Reclaim Our History
Oct. 21. 1983: In first public action of the new Seattle Nonviolent
Action Group (SNAG), 12 people blockade Boeing's cruise missile plant in
Kent all day; none are arrested.
Oct. 22. 1972: U.S. Navy charges 22 black seamen, but no whites, in
conjunction with interracial fighting aboard U.S.S. Kitty Hawk. 1983:
Capping a week of protests, over two million people in six European cities
march against U.S. deployment of cruise and Pershing nuclear missiles.
Oct. 23. 1983: U.S. Marine intervention in Lebanon ends in disaster
when a terrorist suicide bomb kills 214 servicemen.
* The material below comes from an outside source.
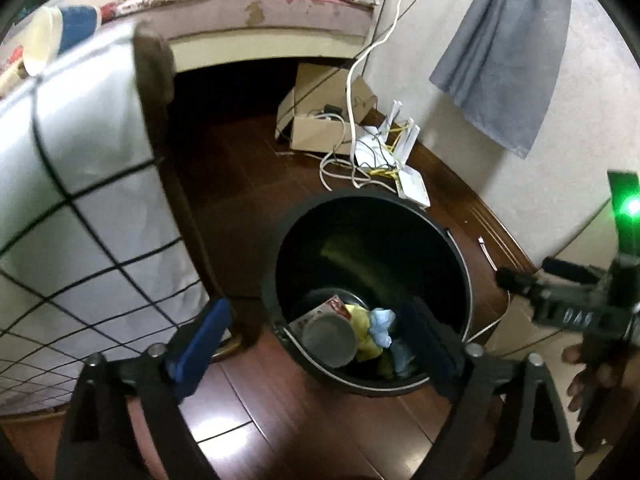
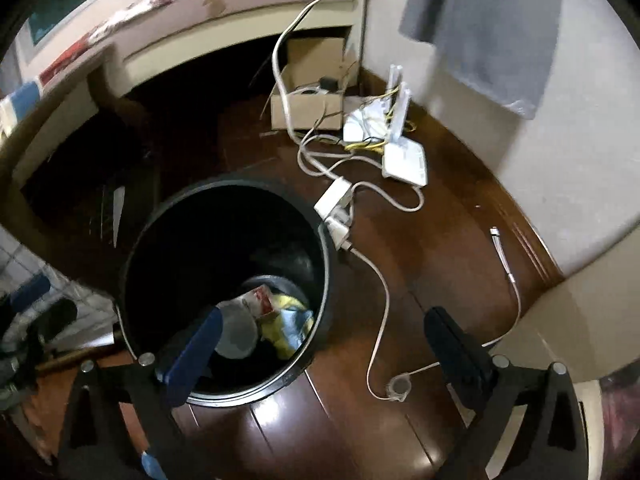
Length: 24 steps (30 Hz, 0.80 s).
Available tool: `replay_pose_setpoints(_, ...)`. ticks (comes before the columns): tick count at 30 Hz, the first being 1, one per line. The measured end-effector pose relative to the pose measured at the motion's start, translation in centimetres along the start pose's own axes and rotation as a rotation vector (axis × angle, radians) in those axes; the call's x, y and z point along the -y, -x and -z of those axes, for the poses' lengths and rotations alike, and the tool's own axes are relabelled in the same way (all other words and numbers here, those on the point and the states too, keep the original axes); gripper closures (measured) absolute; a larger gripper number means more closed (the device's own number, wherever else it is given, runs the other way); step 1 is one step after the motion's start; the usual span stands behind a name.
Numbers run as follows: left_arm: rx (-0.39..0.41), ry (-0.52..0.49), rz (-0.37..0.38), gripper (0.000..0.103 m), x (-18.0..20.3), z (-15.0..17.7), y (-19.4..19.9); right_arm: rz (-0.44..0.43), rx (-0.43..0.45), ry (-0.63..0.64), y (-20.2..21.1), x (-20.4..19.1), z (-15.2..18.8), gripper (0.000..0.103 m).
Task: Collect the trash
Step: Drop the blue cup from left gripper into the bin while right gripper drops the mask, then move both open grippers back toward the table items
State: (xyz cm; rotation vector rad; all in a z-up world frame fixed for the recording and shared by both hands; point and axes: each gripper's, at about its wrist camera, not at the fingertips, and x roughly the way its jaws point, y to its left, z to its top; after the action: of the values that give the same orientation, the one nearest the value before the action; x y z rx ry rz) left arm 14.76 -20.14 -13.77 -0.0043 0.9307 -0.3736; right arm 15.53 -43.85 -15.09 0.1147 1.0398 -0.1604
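The trash (image 1: 352,336), a paper cup with yellow and blue crumpled scraps, lies at the bottom of the black bin (image 1: 460,256) on the wooden floor. Both claws are released and empty: the left claw (image 1: 316,344) angles down over the bin's six o'clock rim, the right claw (image 2: 324,344) over its four o'clock edge. Probably everything has dropped in; lift straight up, clear of the rim.

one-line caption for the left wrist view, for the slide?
Left claw open above the black trash bin, where a paper cup and yellow and blue wrappers lie at the bottom.
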Motion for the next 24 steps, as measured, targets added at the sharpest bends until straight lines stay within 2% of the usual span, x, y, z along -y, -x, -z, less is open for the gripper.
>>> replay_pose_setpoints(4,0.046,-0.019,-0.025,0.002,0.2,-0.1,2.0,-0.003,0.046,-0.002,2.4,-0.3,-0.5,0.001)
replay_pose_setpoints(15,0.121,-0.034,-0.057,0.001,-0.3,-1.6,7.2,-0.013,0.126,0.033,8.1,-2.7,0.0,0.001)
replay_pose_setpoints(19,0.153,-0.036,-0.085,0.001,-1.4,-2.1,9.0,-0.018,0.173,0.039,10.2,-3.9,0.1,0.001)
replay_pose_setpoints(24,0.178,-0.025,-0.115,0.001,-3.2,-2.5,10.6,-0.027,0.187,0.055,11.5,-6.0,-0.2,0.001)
Oct. 24. 1945: United Nations Charter comes into effect. 1968:
Yavapai tribe in Arizona wins $5 million settlement for 9 million acres
taken in 1874. (For you math whizzes, that's 56 cents per acre, with
interest, 94 years late.)
Oct. 25. 1784: Crown representatives in Canada give Mohawk their
own land. Gee, thanks. 1960: Martin Luther King, Jr., jailed in
Decatur, Georgia, a white suburb of Atlanta. 1983: Partly to deflect
attention from the week's anti-nuclear protests and massive loss of U.S.
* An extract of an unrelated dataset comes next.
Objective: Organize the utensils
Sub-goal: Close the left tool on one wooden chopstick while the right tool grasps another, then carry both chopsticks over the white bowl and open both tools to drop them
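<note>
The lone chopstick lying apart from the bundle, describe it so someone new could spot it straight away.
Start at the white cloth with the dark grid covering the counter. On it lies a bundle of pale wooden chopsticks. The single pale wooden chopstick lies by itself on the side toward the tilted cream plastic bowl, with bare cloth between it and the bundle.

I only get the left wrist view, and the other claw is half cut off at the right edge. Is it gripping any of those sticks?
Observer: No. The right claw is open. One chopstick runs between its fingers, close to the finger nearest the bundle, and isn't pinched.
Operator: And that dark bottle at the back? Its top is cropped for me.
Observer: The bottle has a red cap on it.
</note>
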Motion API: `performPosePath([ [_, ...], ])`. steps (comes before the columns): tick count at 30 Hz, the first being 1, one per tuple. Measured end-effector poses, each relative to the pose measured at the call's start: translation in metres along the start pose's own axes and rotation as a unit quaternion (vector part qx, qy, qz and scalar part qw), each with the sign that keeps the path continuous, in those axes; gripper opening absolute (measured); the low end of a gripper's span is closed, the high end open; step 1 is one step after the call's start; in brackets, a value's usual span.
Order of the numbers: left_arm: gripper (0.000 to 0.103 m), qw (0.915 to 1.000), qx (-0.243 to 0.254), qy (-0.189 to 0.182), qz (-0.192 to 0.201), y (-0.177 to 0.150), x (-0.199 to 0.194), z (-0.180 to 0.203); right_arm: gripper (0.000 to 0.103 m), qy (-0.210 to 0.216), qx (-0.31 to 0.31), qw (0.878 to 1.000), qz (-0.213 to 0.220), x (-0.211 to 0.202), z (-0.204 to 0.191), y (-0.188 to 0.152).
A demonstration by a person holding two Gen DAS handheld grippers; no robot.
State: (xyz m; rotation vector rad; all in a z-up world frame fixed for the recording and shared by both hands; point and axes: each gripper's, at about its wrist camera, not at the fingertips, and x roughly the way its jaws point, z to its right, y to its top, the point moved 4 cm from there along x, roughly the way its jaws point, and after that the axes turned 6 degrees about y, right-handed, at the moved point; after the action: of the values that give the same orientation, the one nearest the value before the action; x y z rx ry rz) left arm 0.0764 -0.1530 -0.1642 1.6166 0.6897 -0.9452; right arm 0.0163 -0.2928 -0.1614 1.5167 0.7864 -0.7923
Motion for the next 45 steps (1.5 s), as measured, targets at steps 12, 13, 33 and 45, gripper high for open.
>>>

Marine life in Lebanon, the U.S. invades Grenada. This action, to "save" a
few dozen U.S. medical students who didn't want saving, overthrew a
democratically elected government; the subsequent pro-U.S., pro-IMF regime
dramatically curtailed civil liberties and crippled the tiny island
nation's economy. The invasion also helpfully cured U.S. leaders (if not
the public) of the so-called "Vietnam Syndrome."
Oct. 26. 1960: U.S.-backed military coup deposes El Salvador
president Jose Marie Lemus. 1994: Declassified documents reveal that the
CIA paid Panamanian dictator Manuel Noriega more than $10 million to serve
as a U.S. spy. Media and public yawn.
Oct. 27. 1962: 200,000 U.S. troops assemble in Florida in
preparation for an invasion of Cuba. 1994: After a decade of civil war
with the legendarily barbaric REMAPO (supported by the U.S. and South
Africa), Mozambique holds its first multi-party elections.